We then set up the merchandise kits to promote Ph Care. We tacked some posters and tied Ph Care mobile-like cartons. After going through another drugstore, we went to Festival Drug and through other drugstores and even a wholesaler where we basically did what we have done the whole day and more.
Some of the things I have observed aside from customers buying what they see on TV are as follows: before a call is started, we would pause for a while and review the plans and objectives for each client and then after the call we would then evaluate what has transpired. And after the calls were finished, we would then review what again has transpired to see if we were productive during the calls and what were the strengths and weaknesses that led us to such results and how do we improve ourselves. After evaluating the results and ourselves, we then proceeded in planning for the next day’s objectives and steps to take for another set of clients. I asked Sir Dondie if they do this daily and he said they do. It helps them to be on top of things and to be focused on what they do. I again asked if they still do it even though they are all alone and he said more so because it sorts of disciplines them and makes their job easier and efficient, though it may sound corny. I thought otherwise. It was not really corny.
In retrospect, my day as a job shadow was great and it was a privilege to have gotten the experience. I was able to have the "feel" of an actual BDA work in the Distribution Team, of which I was glad that there was a good system in place. I was able to get to places in Manila I have never been to my whole life (aside from Quiapo and Divisoria, which I frequent for my shopping needs) like Navotas and Tondo and now know that Ped Xing really is a shortcut of Pedestrian Crossing and not a Chinese named street. I was able to experience going through a flood (courtesy of the high tide) even though it was blazingly hot outside. I was able to discover that even though Unilab was THE Unilab it still has to face some tough competition. Competition like the small time generics manufacturers who sell their medicines at a surprisingly low price of Php 0.25 per piece and other companies like Zuellig, whose BDA-like sales force we were able to chance upon when we went to Festival Drug.

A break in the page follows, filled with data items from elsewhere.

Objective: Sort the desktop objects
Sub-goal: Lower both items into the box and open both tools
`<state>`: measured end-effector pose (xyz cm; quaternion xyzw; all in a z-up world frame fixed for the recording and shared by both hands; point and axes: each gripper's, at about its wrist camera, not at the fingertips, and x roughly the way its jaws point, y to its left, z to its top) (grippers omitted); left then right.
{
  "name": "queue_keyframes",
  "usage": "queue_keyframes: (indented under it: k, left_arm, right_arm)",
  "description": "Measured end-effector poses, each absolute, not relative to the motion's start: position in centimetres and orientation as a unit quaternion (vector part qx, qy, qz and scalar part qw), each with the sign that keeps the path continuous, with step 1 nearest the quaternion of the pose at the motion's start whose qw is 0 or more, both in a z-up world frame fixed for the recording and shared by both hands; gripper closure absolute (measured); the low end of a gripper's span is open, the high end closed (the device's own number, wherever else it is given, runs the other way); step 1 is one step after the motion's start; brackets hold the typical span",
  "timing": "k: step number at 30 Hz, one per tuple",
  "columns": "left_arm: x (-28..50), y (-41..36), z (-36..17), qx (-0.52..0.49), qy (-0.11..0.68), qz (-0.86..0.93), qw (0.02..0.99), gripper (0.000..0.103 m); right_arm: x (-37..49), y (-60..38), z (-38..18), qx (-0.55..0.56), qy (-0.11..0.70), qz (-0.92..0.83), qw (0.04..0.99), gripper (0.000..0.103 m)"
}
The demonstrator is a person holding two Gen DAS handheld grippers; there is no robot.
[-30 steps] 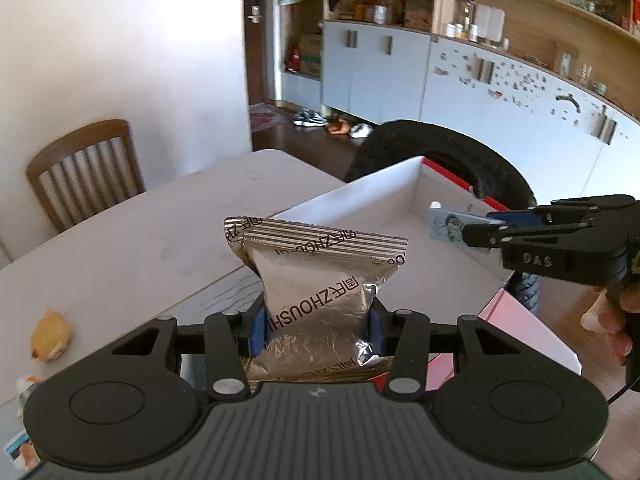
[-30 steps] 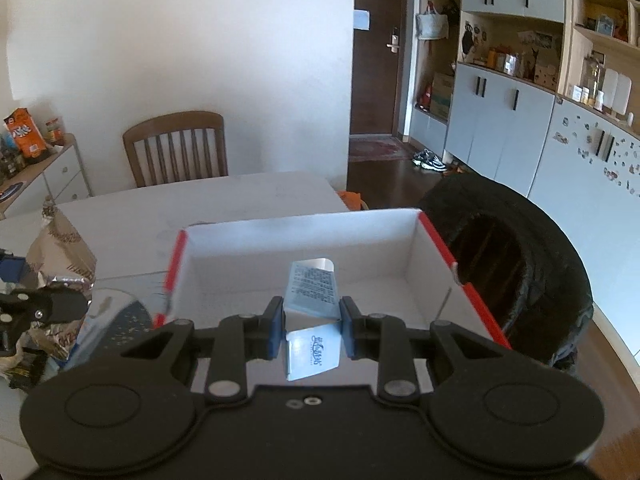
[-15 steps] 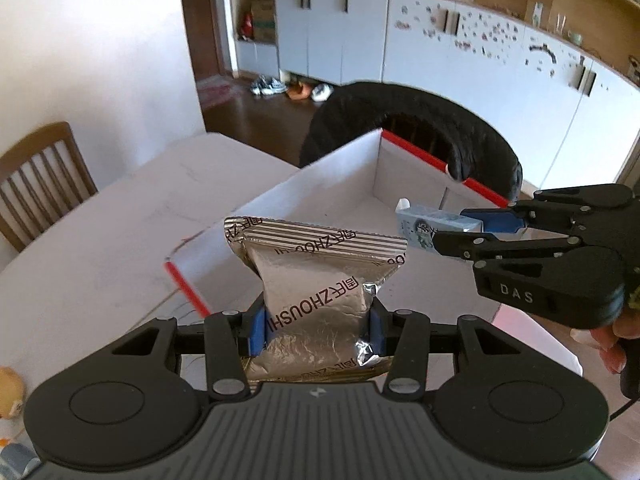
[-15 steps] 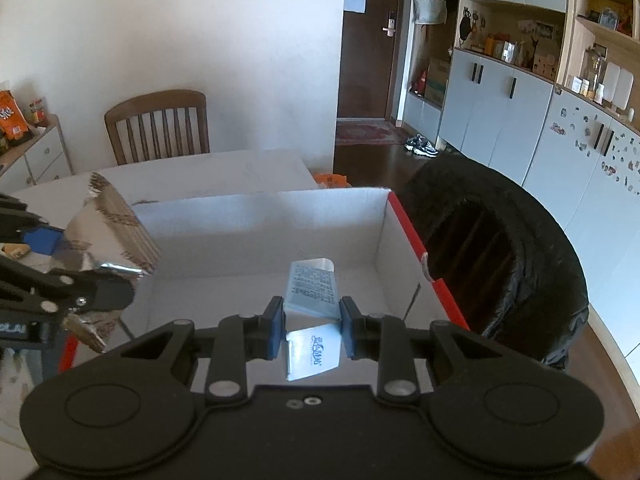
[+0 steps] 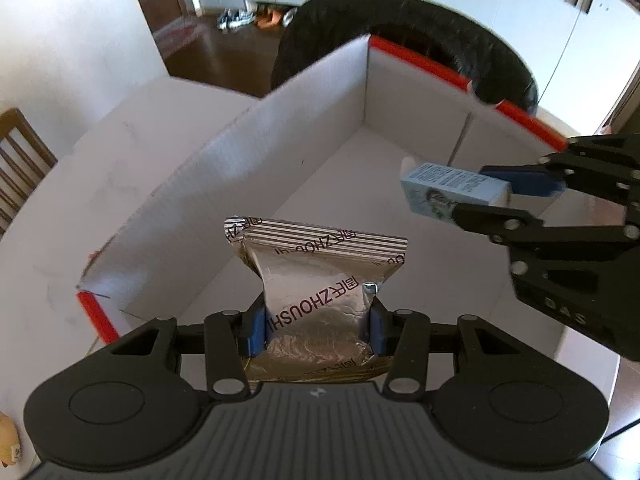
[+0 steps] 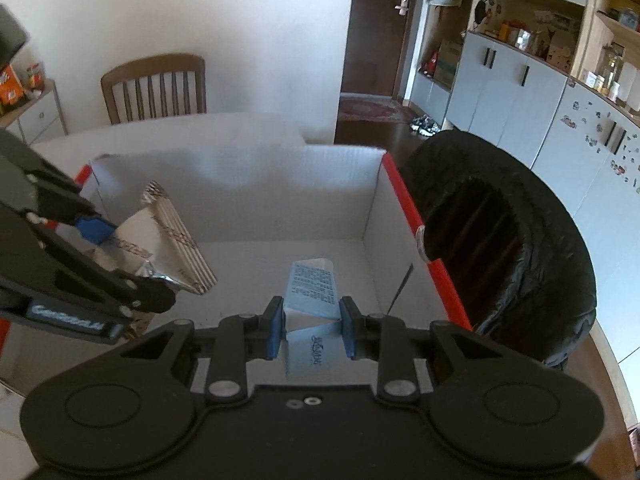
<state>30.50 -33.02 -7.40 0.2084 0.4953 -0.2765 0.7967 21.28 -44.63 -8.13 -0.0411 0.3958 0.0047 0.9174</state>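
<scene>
My left gripper [image 5: 316,330] is shut on a silver foil snack bag [image 5: 320,280] and holds it above the open white cardboard box [image 5: 280,128] with red edges. My right gripper [image 6: 312,326] is shut on a small light-blue carton [image 6: 312,292] and holds it over the box's right side. In the left wrist view the right gripper [image 5: 508,200] comes in from the right with the carton [image 5: 448,192]. In the right wrist view the left gripper [image 6: 132,264] and the foil bag [image 6: 168,236] come in from the left. The box floor [image 6: 256,272] is bare.
The box stands on a white table [image 5: 100,184]. A black round seat [image 6: 500,248] stands beyond the box's right wall. A wooden chair [image 6: 156,88] stands at the far side of the table. A small yellow item [image 5: 8,444] lies at the table's near left.
Both grippers have moved forward and down over the box with their objects still held. The box fills more of both views.
</scene>
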Motion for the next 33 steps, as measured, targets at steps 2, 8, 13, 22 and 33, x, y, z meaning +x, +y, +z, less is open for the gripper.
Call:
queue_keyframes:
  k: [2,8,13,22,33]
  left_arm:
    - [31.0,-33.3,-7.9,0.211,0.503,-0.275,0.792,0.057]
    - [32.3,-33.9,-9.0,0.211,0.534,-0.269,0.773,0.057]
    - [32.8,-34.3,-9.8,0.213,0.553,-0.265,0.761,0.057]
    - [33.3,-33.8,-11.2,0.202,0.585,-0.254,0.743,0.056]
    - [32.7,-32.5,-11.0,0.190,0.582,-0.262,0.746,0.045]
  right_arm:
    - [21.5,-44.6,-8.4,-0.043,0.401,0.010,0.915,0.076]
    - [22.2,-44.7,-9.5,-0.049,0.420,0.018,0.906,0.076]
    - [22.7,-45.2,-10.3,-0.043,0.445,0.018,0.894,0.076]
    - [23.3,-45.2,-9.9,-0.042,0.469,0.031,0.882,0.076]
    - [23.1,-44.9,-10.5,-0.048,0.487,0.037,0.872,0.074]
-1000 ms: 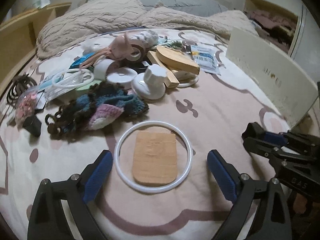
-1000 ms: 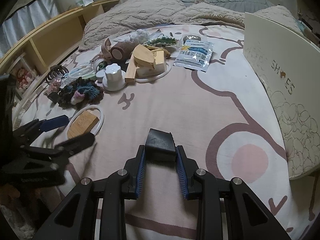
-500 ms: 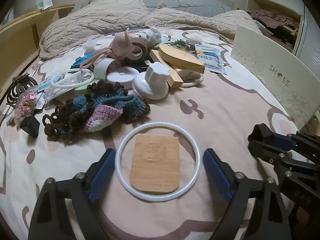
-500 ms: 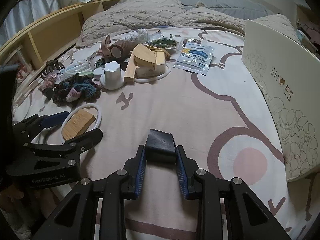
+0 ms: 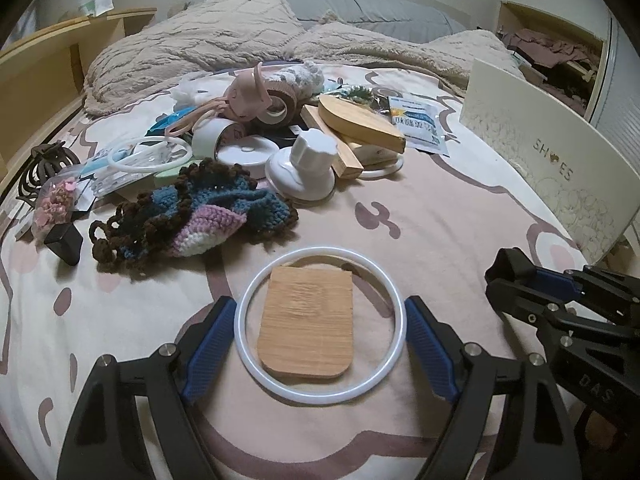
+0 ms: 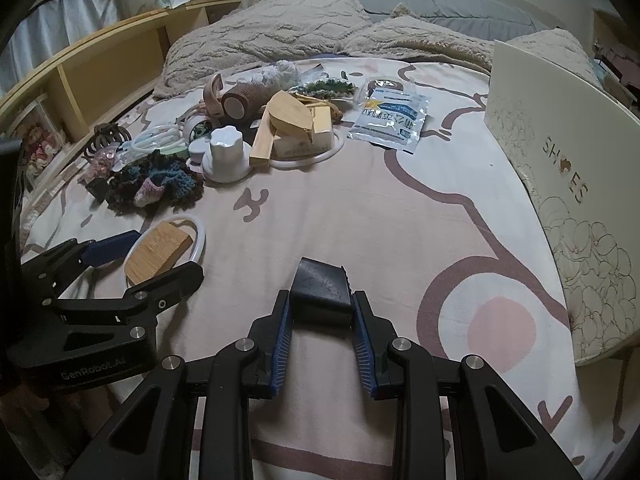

Few 21-year olds can say they have seen an actual BDA in action, was part of the action for Unilab, and liked it. Fewer can boast of meeting and being with some of the most remarkable people like Sir Dondie, Sir Ronald, who are very dedicated with their work and are quite inspiring to see, and Miko, whom I had intimate wash conversations. Even few can say they have been part of promoting a new product that is not yet out in the market and be introduced as Sharon to Unilab clients while I'm holding a Sharon and KC poster and promotion kits. Moreover, I hope that I will be one of the even fewer who can boast that I was being convinced by no less than males to switch from my old brand to Ph Care.